The fungi representing the second group are A. delicata, A. morrowiae, A. nicolsonii, and A. polonica. In contrast to spores of A. splendida having only one inner germinal wall (Sieverding et al. 1988), spores of the other three species have two such walls (Błaszkowski 2003; Morton 2002; Walker et al. 2007).

REFERENCES

Błaszkowski J. 2003. Arbuscular mycorrhizal fungi (Glomeromycota), Endogone, and Complexipes species deposited in the Department of Plant Pathology, University of Agriculture in Szczecin, Poland. http://www.agro.ar.szczecin.pl/~jblaszkowski.

Estrada-Torres A., Varela L., Hernandez-Cuevas L., Cavito M. E. 1992. Algunos hongos micorrizicos arbusculares del estado de Tlaxcala, México. Rev. Mex. Mic. 8, 85-110.

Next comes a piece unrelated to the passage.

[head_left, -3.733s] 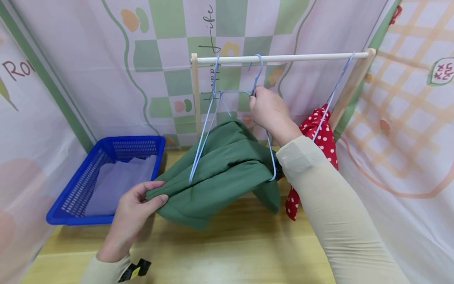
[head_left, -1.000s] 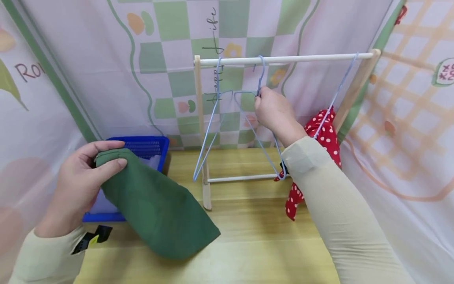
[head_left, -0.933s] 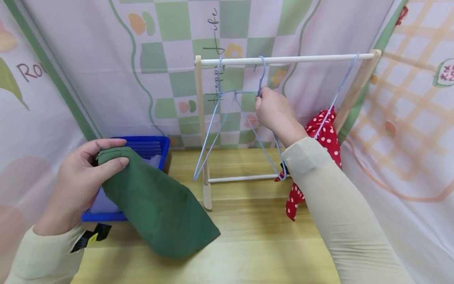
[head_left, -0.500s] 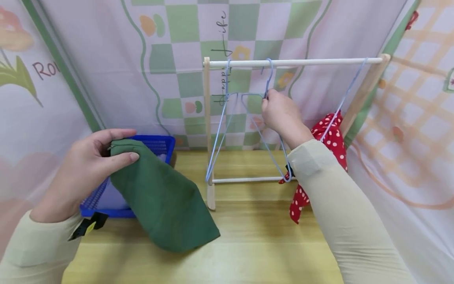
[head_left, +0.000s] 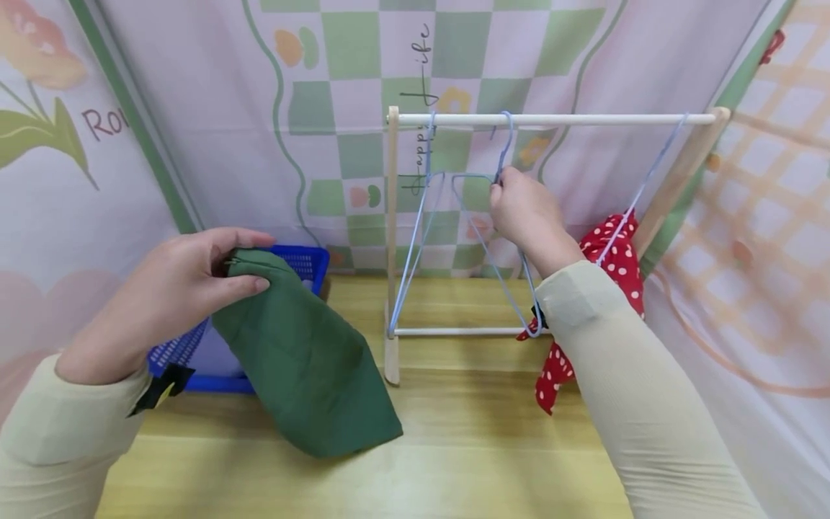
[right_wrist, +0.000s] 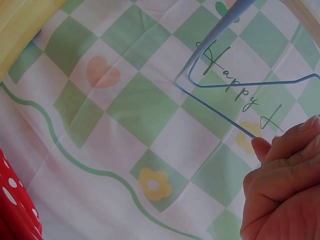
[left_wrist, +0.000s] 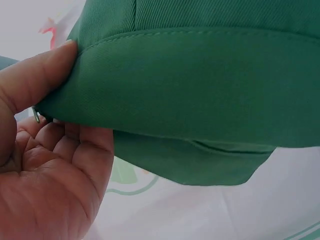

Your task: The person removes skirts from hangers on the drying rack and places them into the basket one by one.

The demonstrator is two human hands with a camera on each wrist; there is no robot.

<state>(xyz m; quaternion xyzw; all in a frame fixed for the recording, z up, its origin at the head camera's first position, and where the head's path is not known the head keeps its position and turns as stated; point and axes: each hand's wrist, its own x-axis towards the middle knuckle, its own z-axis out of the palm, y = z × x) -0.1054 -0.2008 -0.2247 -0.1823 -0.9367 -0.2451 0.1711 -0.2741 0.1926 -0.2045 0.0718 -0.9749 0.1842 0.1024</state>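
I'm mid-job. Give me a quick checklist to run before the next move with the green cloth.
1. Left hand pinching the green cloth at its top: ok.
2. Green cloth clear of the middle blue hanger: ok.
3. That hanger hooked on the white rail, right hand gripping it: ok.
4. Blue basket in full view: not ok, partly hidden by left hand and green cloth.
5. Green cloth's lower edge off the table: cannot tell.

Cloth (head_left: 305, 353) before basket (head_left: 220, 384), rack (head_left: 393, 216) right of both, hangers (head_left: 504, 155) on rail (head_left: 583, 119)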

Morton J. B. 2002. International Culture Collection of (Vesicular) Arbuscular Mycorrhizal Fungi. West Virginia University: http://www.invam.caf.wvu.edu/.

Morton J. B., Redecker D. 2001. Two families of Glomales, Archaeosporaceae and Paraglomaceae, with two new genera Archaeospora and Paraglomus, based on concordant molecular and morphological characters. Mycologia 93, 181-195.

Schenck N. C., Spain J. L., Sieverding E. 1986. A new sporocarpic species of Acaulospora (Endogonaceae). Mycotaxon 25, 111-117.

Sieverding E., Chaverri A., Rojas I. 1988. Acaulospora splendida, a new species in the Endogonaceae from Cosa Rica. Mycotaxon 33, 251-256.

Walker C., Reed L. E., Sanders F. E. 1984. Acaulospora nicolsonii, a new endogonaceous species from Great Britain. Trans. Brit. Mycol. Soc. 83, 360-364.

Walker C., Vestberg M., Demircik F., Stockinger H., Saito M., Sawaki H., Nishmura I., Schüßler A. 2007. Molecular phylogeny and new taxa in the Archaeosporales (Glomeromycota): Ambispora fennica gen. sp. nov., Ambisporaceae fam. nov., and emendation of Archaeospora and Archaeosporaceae. Mycol. Res. 111, 137-13.